I was cleared by my family doctor for my shoulder surgery and have another clearance procedure next Friday at the hospital, and then it is countdown. I never thought I would look forward to surgery but now I do. I would like to get back to a good night sleep and be done with this constant low grade pain in my shoulder.

Homeward

The last day of our vacation raced by. We said goodbye to the elephants, the Burmese serving staff and drove into Chiangmai, some 55 kilometers to the northeast in a fancy van. The driver dropped us off at the cooking school where we offloaded our luggage and went to the market to check out the local produce. We had a guide who was just learning English but except for one item, knew all the English names of the things we would be cooking with. He bought us a sugary snack with banana paste and coconut to tie us over until we had cooked the first part of our lunch.
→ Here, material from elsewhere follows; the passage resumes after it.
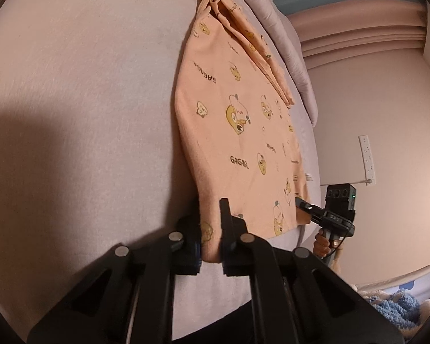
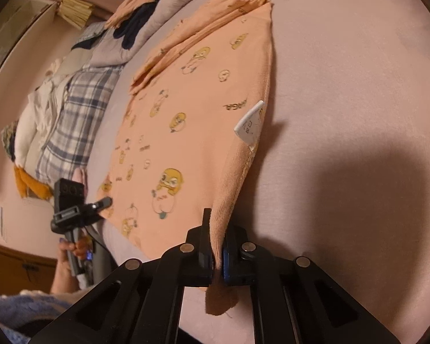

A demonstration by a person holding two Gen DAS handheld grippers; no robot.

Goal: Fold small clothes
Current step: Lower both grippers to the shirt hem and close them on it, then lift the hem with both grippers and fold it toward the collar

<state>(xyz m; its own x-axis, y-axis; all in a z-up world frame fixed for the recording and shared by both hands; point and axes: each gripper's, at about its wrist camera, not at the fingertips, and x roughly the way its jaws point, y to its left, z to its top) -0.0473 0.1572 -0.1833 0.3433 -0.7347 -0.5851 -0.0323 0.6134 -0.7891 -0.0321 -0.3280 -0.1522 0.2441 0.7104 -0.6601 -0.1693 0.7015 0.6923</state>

We were the only students in the class and thus had a semi private lesson. We picked our dishes: Axel was going to cook Massaman curry, a coconut chicken soup (Tom Kha), and Pad Thai. I picked a green curry, a spicy prawn soup (Tom Yum) and spring rolls. The cooking school threw in sticky mango rice as a bonus. We first made the most labor-intensive dish, the curries, then cut up the ingredients for the soups. Halfway through the class we ate what we produced then went back to work on the remaining dishes. When we were done we had about one hour to spare before going to the airport to catch our flight to Bangkok. We found a pedicure place and had our legs and feet massaged and my nails colored.

The planes to and from Chiangmai are jumbo jets that are completely filled and fly about 4 to 5 times a day (Thai Airways); there are other carriers as well, doing the same. It is quite astounding how many people go between those to cities. Some of the passengers are tourists but many are not. The flights are cheap, 40 to 60 dollars each way and going by road or train takes a whole day.

In Bangkok we were shuttled to our hotel for a short night. We had to be at the airport at 4 AM for our flight home, first to Narita and then via Minneapolis to Boston. This time I lucked out and got the upgrade I had requested, leaving Axel behind in his mildly comfortable Economy Comfort seat. Despite the availability of a seat that could turn into a flatbed I did not sleep at all; between the painful shoulder and the noise of the plane I could only doze. Our friend Edward who has a limo service picked us up and drove us home – we were practically comatose.